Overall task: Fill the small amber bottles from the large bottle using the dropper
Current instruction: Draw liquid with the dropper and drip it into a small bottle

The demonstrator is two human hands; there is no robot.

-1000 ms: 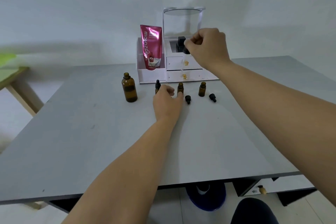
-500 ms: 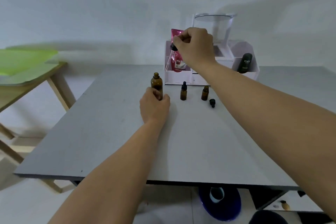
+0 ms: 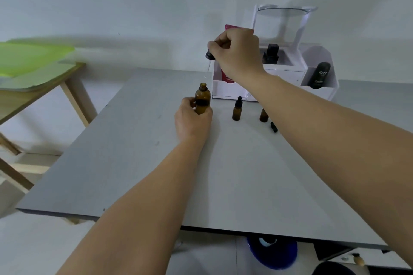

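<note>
Now my left fingers (image 3: pixel 189 102) curl round the large amber glass bottle (image 3: pixel 202 98), open-mouthed, near the far edge of the matte grey surface (image 3: pixel 143 163); my right fingers (image 3: pixel 215 45) pinch the black-bulbed dropper (image 3: pixel 210 55) above it.

Your big bottle (image 3: pixel 202 98) is amber with a dark band; your dropper (image 3: pixel 209 54) black-capped; table (image 3: pixel 134 163) grey, organiser (image 3: pixel 230 92) white, tube (image 3: pixel 227 78) pink.

The near counter (image 3: pixel 156 174) lies open beneath both forearms. Farther back it crowds: the large bottle (image 3: pixel 202 100) in the left grip (image 3: pixel 192 118), a capped small bottle (image 3: pixel 237 114), an uncapped small bottle (image 3: pixel 263 116) and a loose cap (image 3: pixel 274 127) to its right, and the white organizer (image 3: pixel 230 94) just behind. Air stands free between the large bottle's mouth and the dropper (image 3: pixel 210 54) in the right grip (image 3: pixel 237 51).
</note>
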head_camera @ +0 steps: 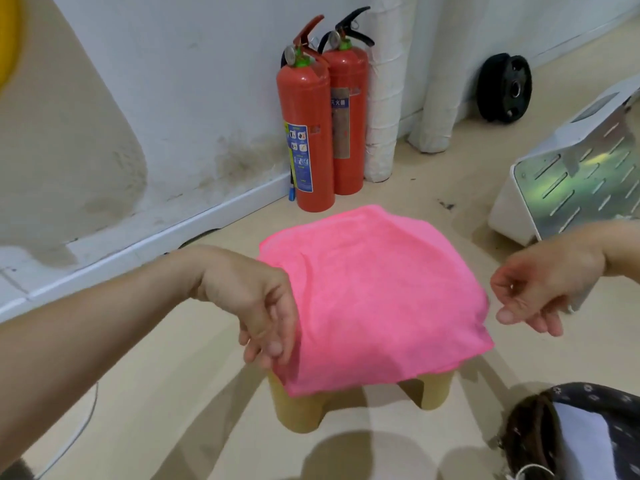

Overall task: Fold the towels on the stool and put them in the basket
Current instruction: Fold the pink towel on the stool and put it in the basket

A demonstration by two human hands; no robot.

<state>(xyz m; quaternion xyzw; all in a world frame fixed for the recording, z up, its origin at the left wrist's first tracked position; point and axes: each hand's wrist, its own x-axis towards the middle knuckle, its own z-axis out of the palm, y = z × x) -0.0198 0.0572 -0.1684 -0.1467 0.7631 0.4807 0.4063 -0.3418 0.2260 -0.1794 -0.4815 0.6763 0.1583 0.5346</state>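
Observation:
A pink towel point(374, 299) lies spread flat over a low yellow stool point(304, 410), its edges drooping past the seat. My left hand point(263, 306) hangs at the towel's near left corner with relaxed fingers pointing down; the fingertips touch the cloth edge without a clear grip. Just off the towel's right edge, my right hand point(540, 289) hovers with loosely curled fingers and holds nothing. The basket point(588, 391), dark with a patterned liner and something white inside, stands on the floor at the bottom right.
Two red fire extinguishers point(311, 133) stand against the white wall behind the stool, beside wrapped white pipes point(384, 98). A white and metal appliance point(568, 174) lies tilted on the floor at right. A black weight plate point(504, 88) leans on the far wall.

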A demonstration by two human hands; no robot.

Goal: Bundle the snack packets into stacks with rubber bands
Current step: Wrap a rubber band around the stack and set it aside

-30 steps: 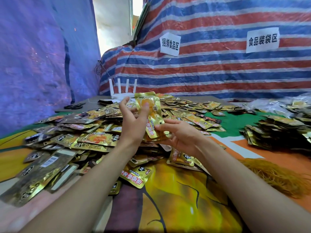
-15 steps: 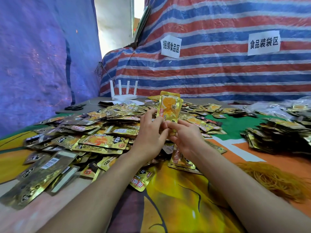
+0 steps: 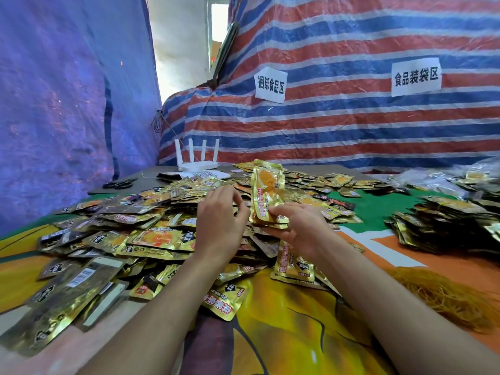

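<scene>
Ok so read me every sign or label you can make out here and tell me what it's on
"捆绑食品区": left white paper sign on the striped tarp.
"食品装袋区": right white paper sign, same tarp.
Print on the held snack packets and the loose pile: too blurred to read.

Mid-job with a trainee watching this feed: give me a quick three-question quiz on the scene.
1. True or false: the rubber band pile lies beside the right forearm.
2. What is in the grip of the right hand? A scissors; B upright snack packets; C a single rubber band.
3. How many antennas stand on the white router?
Key: 1 true; 2 B; 3 four.
</scene>
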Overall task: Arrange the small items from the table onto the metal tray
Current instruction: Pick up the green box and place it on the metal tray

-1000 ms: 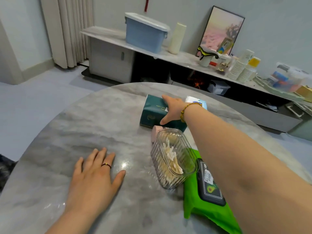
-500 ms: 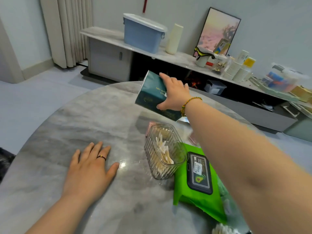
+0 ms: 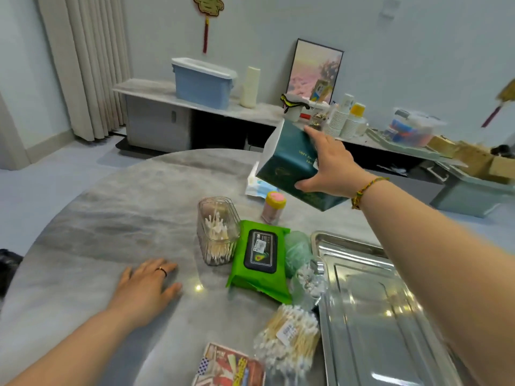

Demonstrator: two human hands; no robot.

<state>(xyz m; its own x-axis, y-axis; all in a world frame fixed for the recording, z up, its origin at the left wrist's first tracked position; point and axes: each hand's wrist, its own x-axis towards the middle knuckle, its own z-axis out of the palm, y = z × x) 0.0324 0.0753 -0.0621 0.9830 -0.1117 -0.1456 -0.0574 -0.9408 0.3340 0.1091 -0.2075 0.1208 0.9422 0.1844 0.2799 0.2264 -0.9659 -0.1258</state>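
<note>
Head view: your right hand (image 3: 333,165) is raised above the far side of the table (image 3: 117,218), arm stretched forward, gripping the dark green tissue pack (image 3: 292,165). Your thumb sits under the pack's lower edge and your fingers (image 3: 313,133) wrap over the top edge, so the pack hangs tilted in the air, clear of the surface. A woven bracelet (image 3: 365,188) circles that wrist.

Your left hand (image 3: 145,285) lies flat and relaxed on the marble, palm down, fingers spread, holding nothing, with a ring (image 3: 161,271) on 1 finger.

The metal tray (image 3: 370,316) sits at the right of the table, under your right forearm, and the part of it in sight is bare. Just left of it lie a bundle of cotton swabs (image 3: 287,338), a smaller swab packet (image 3: 308,282) and a pale green roll (image 3: 296,250). The green wet-wipe pack (image 3: 259,257) lies beside a clear ribbed jar of swabs (image 3: 217,232), which stands upright. A small pink bottle with a yellow cap (image 3: 273,207) stands behind them, near a white-and-blue packet (image 3: 259,185). A printed card (image 3: 228,366) lies at the near edge.

Beyond the round table, a low shelf (image 3: 195,104) along the wall carries a blue bin (image 3: 202,82), a framed picture (image 3: 316,71) and stacked cups (image 3: 341,118). Curtains (image 3: 86,65) hang at the left.
</note>
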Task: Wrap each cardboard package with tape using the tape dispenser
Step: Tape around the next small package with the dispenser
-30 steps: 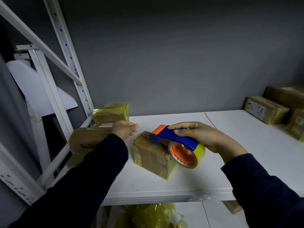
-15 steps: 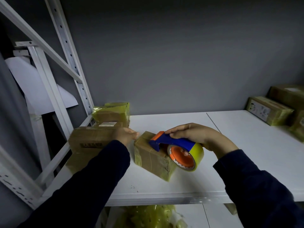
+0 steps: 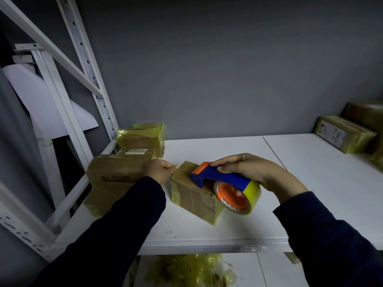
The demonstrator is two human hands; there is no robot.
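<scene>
Head view: brown cardboard package (image 3: 193, 196) is held at its corner by left hand (image 3: 159, 170); blue-and-orange plastic tape dispenser (image 3: 227, 180), gripped by right hand (image 3: 253, 170), is pressed onto it.

Left hand (image 3: 160, 170) curled, right hand (image 3: 256, 171) gripping, both reaching forward.
</scene>
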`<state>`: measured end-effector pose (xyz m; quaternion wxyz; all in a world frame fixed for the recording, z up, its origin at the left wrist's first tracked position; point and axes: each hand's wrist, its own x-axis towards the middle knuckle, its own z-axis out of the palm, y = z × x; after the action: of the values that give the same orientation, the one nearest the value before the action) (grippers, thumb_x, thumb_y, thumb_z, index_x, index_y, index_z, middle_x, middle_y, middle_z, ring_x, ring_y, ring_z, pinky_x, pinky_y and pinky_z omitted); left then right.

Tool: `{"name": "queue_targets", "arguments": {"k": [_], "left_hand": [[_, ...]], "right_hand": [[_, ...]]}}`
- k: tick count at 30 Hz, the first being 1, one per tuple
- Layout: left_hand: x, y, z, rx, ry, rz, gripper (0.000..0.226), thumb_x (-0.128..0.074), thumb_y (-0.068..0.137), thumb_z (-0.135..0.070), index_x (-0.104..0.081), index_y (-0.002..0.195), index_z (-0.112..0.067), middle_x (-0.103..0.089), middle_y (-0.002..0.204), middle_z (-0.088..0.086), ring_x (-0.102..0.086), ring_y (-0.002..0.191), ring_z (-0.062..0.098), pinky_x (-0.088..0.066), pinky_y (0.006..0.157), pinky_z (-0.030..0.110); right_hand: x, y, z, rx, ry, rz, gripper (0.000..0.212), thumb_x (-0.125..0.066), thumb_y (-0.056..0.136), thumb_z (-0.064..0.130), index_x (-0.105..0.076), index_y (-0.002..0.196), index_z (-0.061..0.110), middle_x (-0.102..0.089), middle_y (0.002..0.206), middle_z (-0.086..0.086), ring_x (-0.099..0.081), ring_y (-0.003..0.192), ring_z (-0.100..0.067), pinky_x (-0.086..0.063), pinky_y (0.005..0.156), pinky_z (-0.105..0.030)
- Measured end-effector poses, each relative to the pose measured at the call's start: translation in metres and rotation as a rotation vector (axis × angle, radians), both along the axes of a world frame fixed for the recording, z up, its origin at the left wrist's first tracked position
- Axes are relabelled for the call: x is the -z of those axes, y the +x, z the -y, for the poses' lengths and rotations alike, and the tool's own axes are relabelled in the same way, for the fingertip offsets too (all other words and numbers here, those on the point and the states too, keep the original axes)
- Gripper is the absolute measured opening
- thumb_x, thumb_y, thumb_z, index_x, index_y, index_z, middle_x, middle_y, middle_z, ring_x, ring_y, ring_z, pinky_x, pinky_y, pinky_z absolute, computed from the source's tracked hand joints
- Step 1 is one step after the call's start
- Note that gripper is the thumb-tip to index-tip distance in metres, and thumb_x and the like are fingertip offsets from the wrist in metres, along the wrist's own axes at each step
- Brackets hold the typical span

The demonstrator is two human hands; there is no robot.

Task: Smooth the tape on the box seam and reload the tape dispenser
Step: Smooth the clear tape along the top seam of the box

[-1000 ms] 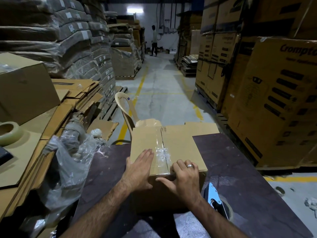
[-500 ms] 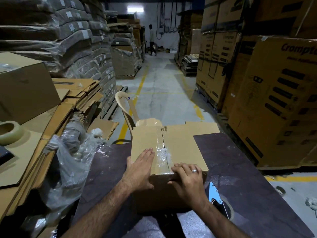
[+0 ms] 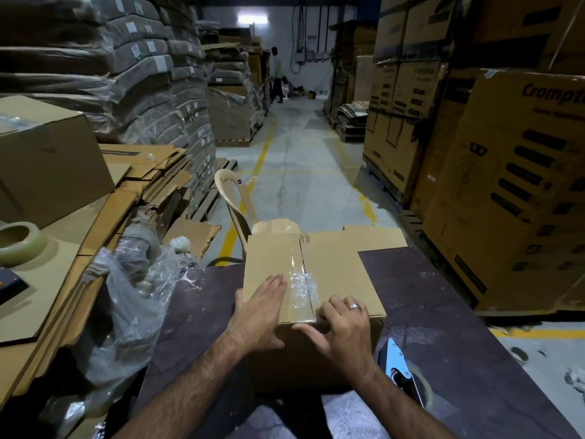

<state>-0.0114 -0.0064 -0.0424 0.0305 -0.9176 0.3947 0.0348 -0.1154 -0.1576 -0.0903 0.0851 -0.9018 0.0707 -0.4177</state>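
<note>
cardboard box (image 3: 342, 267) stood on table (image 3: 443, 312) | left hand (image 3: 259, 307) grip flat, fingers straight, left of tape (image 3: 297, 280) on seam | right hand (image 3: 343, 327) grip curled, empty, pressed tape at near edge | tape dispenser (image 3: 394, 359) lay near right

the tape dispenser (image 3: 394, 354) shows only a blue plate and a sliver of roll, the rest lying behind the forearm of the right hand (image 3: 343, 324), whose fingertips are tucked under curled knuckles at the near edge of the box (image 3: 342, 274), so where they meet the clear tape (image 3: 299, 286) is out of sight. at the left edge a roll of tape (image 3: 19, 245) and a dark object (image 3: 8, 285) are cut off, the latter past telling. lettering on the big carton (image 3: 522, 185) runs off the right edge, and the person (image 3: 276, 74) down the aisle is too small to make out.
</note>
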Motion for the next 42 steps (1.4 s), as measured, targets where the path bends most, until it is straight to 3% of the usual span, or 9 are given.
{"name": "queue_targets", "arguments": {"k": [4,8,12,19,28,31,36,40,42], "left_hand": [[0.001,0.0,0.0,-0.003,0.0,-0.009,0.122,-0.078,0.069,-0.052,0.004,0.153,-0.016,0.01,0.163,-0.001,0.006,0.149,0.015,-0.016,0.115,0.061],[0.001,0.001,0.0,-0.004,0.01,-0.007,0.123,-0.077,0.069,-0.053,0.005,0.153,-0.016,0.011,0.162,-0.001,0.007,0.149,0.016,-0.016,0.114,0.062],[0.001,0.001,0.001,-0.009,0.005,-0.016,0.122,-0.078,0.07,-0.052,0.005,0.153,-0.016,0.011,0.162,-0.002,0.006,0.149,0.016,-0.017,0.114,0.064],[0.001,0.001,0.001,-0.006,0.015,-0.017,0.118,-0.075,0.073,-0.048,0.006,0.153,-0.016,0.012,0.162,-0.002,0.007,0.149,0.015,-0.017,0.113,0.065],[0.001,0.0,0.0,0.01,0.0,0.0,0.122,-0.077,0.07,-0.051,0.005,0.153,-0.016,0.01,0.162,-0.002,0.007,0.149,0.014,-0.018,0.113,0.063],[0.001,0.0,0.0,0.005,0.003,-0.006,0.122,-0.078,0.07,-0.05,0.005,0.153,-0.016,0.011,0.162,-0.002,0.007,0.149,0.014,-0.018,0.113,0.063],[0.0,0.0,0.0,0.004,0.009,-0.009,0.122,-0.078,0.07,-0.049,0.005,0.153,-0.015,0.011,0.162,-0.002,0.007,0.149,0.015,-0.017,0.114,0.063],[0.001,0.0,0.0,0.003,0.005,-0.004,0.123,-0.078,0.07,-0.05,0.006,0.153,-0.015,0.012,0.162,-0.002,0.007,0.149,0.014,-0.017,0.114,0.062],[0.002,0.002,-0.001,0.001,0.005,-0.007,0.123,-0.078,0.07,-0.051,0.006,0.153,-0.015,0.011,0.162,-0.002,0.007,0.149,0.014,-0.017,0.114,0.062]], "right_hand": [[0.002,-0.009,0.021,-0.194,0.081,-0.035,0.018,-0.066,0.085,0.038,-0.069,0.085,0.021,-0.067,0.087,0.009,-0.058,0.076,-0.015,-0.045,0.072,-0.032],[0.004,-0.014,0.033,-0.282,0.112,-0.042,0.016,-0.063,0.086,0.026,-0.073,0.098,0.022,-0.071,0.101,0.009,-0.064,0.091,-0.012,-0.044,0.082,-0.03],[0.004,-0.012,0.017,-0.147,0.108,-0.044,0.018,-0.064,0.082,0.038,-0.07,0.084,0.022,-0.069,0.089,0.009,-0.061,0.079,-0.015,-0.039,0.08,-0.031],[0.007,-0.001,-0.009,0.078,0.044,-0.016,0.052,-0.064,0.073,0.068,-0.054,0.066,0.017,-0.052,0.069,0.003,-0.048,0.067,-0.017,-0.036,0.075,-0.034],[0.029,-0.001,-0.008,0.093,-0.095,-0.112,0.066,-0.073,0.058,0.067,-0.05,0.095,0.017,-0.063,0.093,-0.005,-0.049,0.086,-0.022,-0.034,0.087,-0.039],[0.023,-0.005,0.0,0.021,-0.088,-0.121,0.056,-0.078,0.06,0.058,-0.056,0.094,0.02,-0.064,0.096,-0.001,-0.05,0.089,-0.02,-0.034,0.086,-0.035],[0.021,-0.014,0.02,-0.202,0.017,-0.117,0.056,-0.084,0.059,0.018,-0.058,0.108,0.023,-0.066,0.111,0.004,-0.055,0.102,-0.013,-0.034,0.092,-0.028],[0.007,-0.012,0.021,-0.25,0.125,-0.069,0.021,-0.069,0.077,0.029,-0.069,0.097,0.021,-0.07,0.102,0.008,-0.061,0.095,-0.01,-0.04,0.085,-0.026],[-0.002,-0.012,0.024,-0.284,0.144,-0.061,0.018,-0.063,0.082,0.032,-0.073,0.092,0.021,-0.072,0.098,0.009,-0.065,0.09,-0.01,-0.044,0.081,-0.026]]}}
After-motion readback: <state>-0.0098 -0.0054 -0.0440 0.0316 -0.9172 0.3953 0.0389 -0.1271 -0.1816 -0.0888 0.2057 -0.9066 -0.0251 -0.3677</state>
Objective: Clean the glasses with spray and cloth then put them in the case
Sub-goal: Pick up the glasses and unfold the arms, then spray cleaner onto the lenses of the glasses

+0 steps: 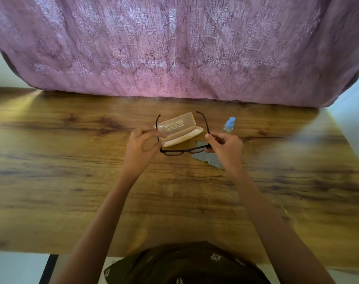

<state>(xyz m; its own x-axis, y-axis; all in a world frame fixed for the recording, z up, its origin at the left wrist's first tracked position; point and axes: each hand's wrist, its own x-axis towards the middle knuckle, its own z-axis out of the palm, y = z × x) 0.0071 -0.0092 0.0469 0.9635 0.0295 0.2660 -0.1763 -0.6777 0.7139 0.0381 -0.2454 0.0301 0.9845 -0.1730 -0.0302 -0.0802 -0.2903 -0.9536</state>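
The glasses (pixel 182 151) were held just above the counter (pixel 72 160), front toward the person and both temples unfolded, pointing to twelve o'clock on either side of the case (pixel 178 129). The left hand (pixel 140 147) had its thumb and forefinger pinched on the temple at the nine o'clock end of the frame, the other fingers loosely curled. The right hand (pixel 225 146) gripped the three o'clock end near the hinge in much the same way. Both forearms reached forward from six o'clock, wrists raised and elbows spread. The case lay open at twelve o'clock from the glasses, its clear lid tipped back. The spray bottle (pixel 228 125) stood upright at about two o'clock, close beyond the right hand. The cloth (pixel 207 158) lay flat on the counter at four o'clock, partly under that hand. With neither cloth nor bottle in a hand, the moment read as a pause between steps. Whether the lenses were wet or already wiped could not be told. If cleaning was yet to begin, the next move would need the right hand to let go and take the bottle while the left steadied the frame alone. If it was done, the temples would have to be folded in before the frame would fit the case's shallow tray.
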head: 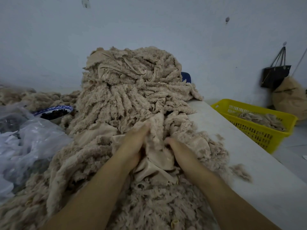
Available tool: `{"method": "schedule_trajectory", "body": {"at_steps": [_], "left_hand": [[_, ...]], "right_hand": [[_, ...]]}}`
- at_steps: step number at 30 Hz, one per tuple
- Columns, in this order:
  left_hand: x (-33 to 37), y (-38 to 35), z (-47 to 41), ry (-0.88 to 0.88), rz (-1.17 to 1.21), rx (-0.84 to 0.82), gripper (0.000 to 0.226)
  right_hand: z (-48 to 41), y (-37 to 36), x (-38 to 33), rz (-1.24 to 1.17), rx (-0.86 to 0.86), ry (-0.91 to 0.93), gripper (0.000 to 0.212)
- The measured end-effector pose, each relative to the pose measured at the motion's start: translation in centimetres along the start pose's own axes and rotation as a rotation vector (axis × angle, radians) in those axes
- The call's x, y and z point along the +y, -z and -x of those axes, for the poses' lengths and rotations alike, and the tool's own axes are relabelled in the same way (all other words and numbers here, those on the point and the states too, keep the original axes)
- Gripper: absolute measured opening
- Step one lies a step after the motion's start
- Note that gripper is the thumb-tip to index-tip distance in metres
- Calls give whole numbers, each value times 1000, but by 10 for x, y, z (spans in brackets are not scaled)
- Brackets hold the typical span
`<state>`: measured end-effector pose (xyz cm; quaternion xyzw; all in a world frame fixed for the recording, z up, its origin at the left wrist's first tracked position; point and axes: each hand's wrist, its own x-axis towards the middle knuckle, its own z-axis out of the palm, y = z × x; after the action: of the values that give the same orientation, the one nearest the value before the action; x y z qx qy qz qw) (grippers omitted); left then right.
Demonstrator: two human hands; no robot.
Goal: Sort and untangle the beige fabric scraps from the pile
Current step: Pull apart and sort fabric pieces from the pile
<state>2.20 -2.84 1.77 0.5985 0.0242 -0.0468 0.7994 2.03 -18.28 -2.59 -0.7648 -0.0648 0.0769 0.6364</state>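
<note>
A tall pile of beige fleecy fabric scraps (131, 90) rises in the middle of the table and spreads down to the near edge. Both my hands are pushed into its lower front. My left hand (134, 143) reaches forward with fingers along a raised fluffy scrap (156, 130), its fingertips blurred and partly sunk in the fleece. My right hand (179, 148) lies close beside it, fingers buried in the same scrap where a smooth beige backing (159, 161) folds between the two hands. How either hand's fingers close is hidden.
A yellow plastic basket (259, 128) with a few beige scraps stands off the table's right edge. Clear plastic bags (28, 143) and a blue-patterned bowl (54, 112) sit at left. Bare white tabletop (249, 160) runs along the right. A dark bag (275, 75) hangs on the wall.
</note>
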Motion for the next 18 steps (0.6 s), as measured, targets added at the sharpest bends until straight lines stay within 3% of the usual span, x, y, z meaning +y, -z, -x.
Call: {"method": "schedule_trajectory", "body": {"at_steps": [2,4,8,13,18], "left_hand": [[-4,-5,4,-163,-395,42,24],[-10,-9,5,-302,-668,-83,21],[-14,-10,3,-363,-864,-256,30],[-12,-9,6,-225,-585,-196,18],[-5,-11,6,15,-164,-28,21]], "right_hand": [[-5,0,1,-146,63,10,66],[-8,0,0,-197,98,29,76],[-9,6,2,-230,218,-8,49],[-10,11,1,-356,358,-9,23],[-9,11,-1,-415,322,42,16]]}}
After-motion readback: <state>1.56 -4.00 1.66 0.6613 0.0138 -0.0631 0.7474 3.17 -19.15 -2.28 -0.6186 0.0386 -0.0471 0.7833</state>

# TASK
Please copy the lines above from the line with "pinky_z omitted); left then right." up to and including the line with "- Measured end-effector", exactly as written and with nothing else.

# REPLY
`<state>`: measured end-effector pose (xyz m; quaternion wxyz; all in a world frame fixed for the recording, z up, its origin at the left wrist's first tracked position; point and axes: each hand's wrist, its own x-axis towards the middle knuckle, its own z-axis out of the palm, y = z × x; after the action: of the values that give the same orientation, the one nearest the value before the action) (grippers, thumb_x, thumb_y, thumb_z, index_x, index_y, index_z, middle_x, middle_y, middle_z, ring_x, ring_y, ring_z, pinky_x, pinky_y and pinky_z omitted); left then right.

Tool: `{"name": "queue_targets", "arguments": {"k": [_], "left_hand": [[_, ...]], "right_hand": [[_, ...]]}}`
- k: tick count at 30 Hz, the first being 1, one per tuple
- Layout: left_hand: x, y, z, rx, ry, rz, gripper (0.000..0.226), thumb_x (-0.128..0.074), thumb_y (-0.068..0.137), thumb_z (-0.135..0.070), index_x (-0.104..0.081), index_y (-0.002..0.195), index_z (-0.112..0.067), middle_x (-0.103..0.089), middle_y (-0.002..0.204), middle_z (-0.088..0.086), ring_x (-0.102..0.086), ring_y (-0.002..0.191), ring_z (-0.062..0.098), pinky_x (-0.088..0.066), pinky_y (0.006..0.157), pinky_z (-0.030..0.110); right_hand: x, y, z, rx, ry, rz, gripper (0.000..0.212), thumb_x (-0.125..0.066), thumb_y (-0.056..0.136), thumb_z (-0.064..0.130), index_x (-0.105..0.076), index_y (-0.002..0.196), index_z (-0.061..0.110), middle_x (-0.102..0.089), middle_y (0.002..0.206), middle_z (-0.086..0.086), ring_x (-0.099..0.081), ring_y (-0.003..0.192), ring_z (-0.100..0.067), pinky_x (-0.086..0.063), pinky_y (0.005..0.156), pinky_z (-0.105..0.030)
- Measured end-effector poses, each relative to the pose measured at the call's start: translation in metres and rotation as a rotation vector (axis × angle, radians), both along the axes of a world frame fixed for the recording, z up, its origin at the left wrist's first tracked position

The exercise asks for nothing more than this.